An examination of baseball data

Brian Taylor
February 2016

Sources & References

For this assignment I used baseball data downloaded from the Sean Lahman Baseball Database.

I took the photo (above) of Mariano Rivera on June 9, 2013 in Seattle.

Books that I consulted:

  • Learning IPython for Interactive Computing and Data Visualization - Second Edition by Cyrille Rossant (Packt Publishing)
  • IPython Interactive Computing and Visualization Cookbook by Cyrille Rossant (Packt Publishing)
  • Learning pandas by Michael Heydt (Packt Publishing)
  • Data Analysis with Python and Pandas by Stone River eLearning (Stone River eLearning)

In this project I have had some fun exploring the data, learning some of the tools and trying out some of the lessons that I've learned. I haven't attempted to make this a polished (or concise!) report. I simply let my curiosity guide me. The database is such a rich source that there were many more relationships that I didn't have time to explore.

Each of the following seven questions could lead to much deeper analysis. I feel I have only skimmed the surface with each one.

In [283]:
# import pandas, numpy, seaborn, matplotlib and statsmodels
import pandas as pd
import numpy as np
import seaborn as sb
import matplotlib.pyplot as plt
import statsmodels.api as sm

# inline graphics
%matplotlib inline
In [284]:
master = pd.read_csv('./lahman-csv_2015-01-24/Master.csv')

The Relative Age Effect

Question 1 - Do baseball player data exhibit the Relative Age Effect?

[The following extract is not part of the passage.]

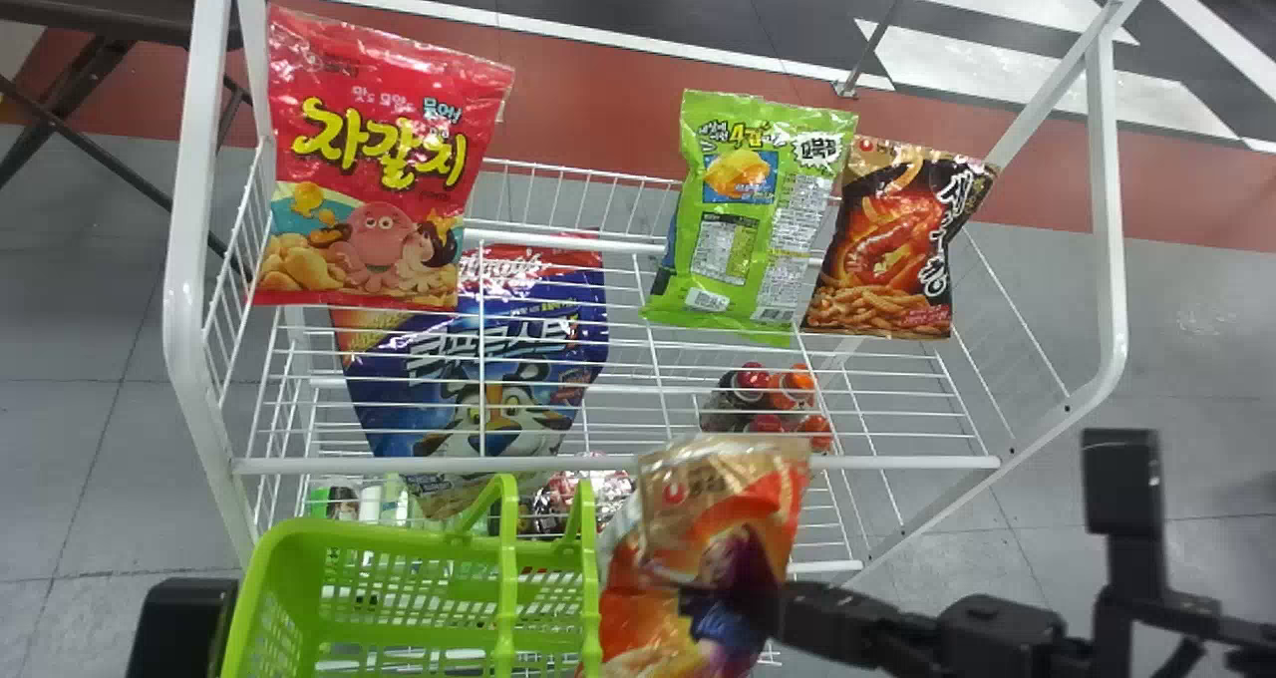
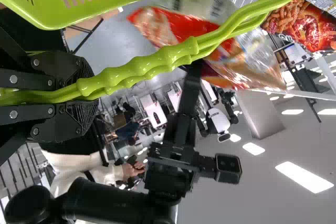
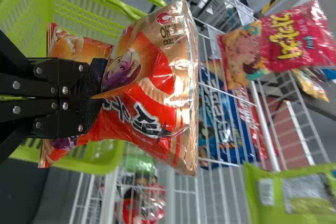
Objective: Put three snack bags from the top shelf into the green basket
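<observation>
in the head view the right gripper (image 1: pixel 773 610) has the orange snack bag (image 1: pixel 698 548) nipped fast by the green basket's (image 1: pixel 399 536) right end, in front of the white rack (image 1: pixel 618 466), while a red bag (image 1: pixel 384 160), a green bag (image 1: pixel 743 209) and a dark bag (image 1: pixel 897 249) stand in a row from left to right on the top shelf, the blue cereal bag (image 1: pixel 478 359) lower down. in the left wrist view the left gripper (image 2: pixel 89 92) is clamped round the basket's handles (image 2: pixel 142 69). in the right wrist view the pincer's fingers pinch the orange bag's crumpled middle, the basket behind it.
</observation>
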Robot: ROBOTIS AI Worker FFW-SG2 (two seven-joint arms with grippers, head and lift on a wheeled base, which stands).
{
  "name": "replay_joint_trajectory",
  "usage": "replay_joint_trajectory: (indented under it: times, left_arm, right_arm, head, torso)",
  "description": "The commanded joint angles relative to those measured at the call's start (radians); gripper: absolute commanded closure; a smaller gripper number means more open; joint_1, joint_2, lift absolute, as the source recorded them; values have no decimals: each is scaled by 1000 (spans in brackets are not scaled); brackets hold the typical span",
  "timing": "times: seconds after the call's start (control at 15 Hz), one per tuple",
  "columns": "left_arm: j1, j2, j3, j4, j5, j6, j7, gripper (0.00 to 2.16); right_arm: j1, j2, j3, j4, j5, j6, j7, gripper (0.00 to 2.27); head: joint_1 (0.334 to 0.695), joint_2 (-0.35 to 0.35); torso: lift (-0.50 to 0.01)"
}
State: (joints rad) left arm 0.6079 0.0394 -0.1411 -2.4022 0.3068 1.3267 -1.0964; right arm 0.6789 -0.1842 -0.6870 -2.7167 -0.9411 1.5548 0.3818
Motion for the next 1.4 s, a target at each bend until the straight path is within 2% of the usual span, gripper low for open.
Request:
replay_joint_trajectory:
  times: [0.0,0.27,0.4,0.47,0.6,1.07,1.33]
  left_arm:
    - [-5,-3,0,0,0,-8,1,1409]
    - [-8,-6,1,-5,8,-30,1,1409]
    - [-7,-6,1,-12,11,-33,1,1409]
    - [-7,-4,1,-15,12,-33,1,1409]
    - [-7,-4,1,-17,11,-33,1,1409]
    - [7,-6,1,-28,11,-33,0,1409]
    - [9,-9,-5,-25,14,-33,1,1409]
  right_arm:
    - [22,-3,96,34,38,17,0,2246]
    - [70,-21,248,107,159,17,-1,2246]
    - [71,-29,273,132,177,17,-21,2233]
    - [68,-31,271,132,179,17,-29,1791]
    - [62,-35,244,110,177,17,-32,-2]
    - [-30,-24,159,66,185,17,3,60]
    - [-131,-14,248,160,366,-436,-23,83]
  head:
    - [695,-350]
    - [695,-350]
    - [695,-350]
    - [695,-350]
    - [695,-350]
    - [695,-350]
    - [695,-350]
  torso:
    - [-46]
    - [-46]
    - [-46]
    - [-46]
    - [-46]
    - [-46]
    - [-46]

I was curious to see if the relative age effect was present in the data. In other words, are players born earlier in the year over-represented. But, as the histogram below shows it looks like, if anything, players born in the late summer and early fall are over-represented.

In [285]:
g = master.birthMonth.hist(bins=12, facecolor='green', alpha=0.75)
g.set_title('Birth month of baseball players')
g.set_xlabel('Month')
g.set_ylabel('Frequency')
g.set_xlim(1, 12)
g.set_ylim(0, 2000)
Out[285]:
(0, 2000)

I wanted to take a look at the data decade by decade to see if perhaps a relative age effect became apparent in a certain decade, but the following histograms seem to show a fair level of randomness with a possible 'bump' in late summer and early fall in some decades.

In [286]:
fig = plt.figure(figsize=(20,20))

for i in range(1,17):
    year = 1830 + 10*i
    months = master[master.birthYear >= year]
    months = months[months.birthYear < year + 10]
    
    h = fig.add_subplot(4,4,i)
    h = months.birthMonth.hist(bins=12, facecolor='green', alpha=0.75)
    h.set_title(str(year) + " - " + str(year+9))
    h.set_xlabel('Month')
    h.set_ylabel('Frequency')
    h.set_xlim(1, 12)
    h.set_ylim(0, 250)

Limitations and further study

In order to fully explore this topic I would have to obtain data on births by month. I could use US census data, but then I would have to limit the baseball players to US born. Assuming I had all the necessary data I'm not sure exactly what statistical test I would have to perform in order to claim that the distribution of birthdays of baseball players was significantly different from the distribution of birthdays of the general population.

Lifespan

Question 2 - Are baseball players living longer than they used to?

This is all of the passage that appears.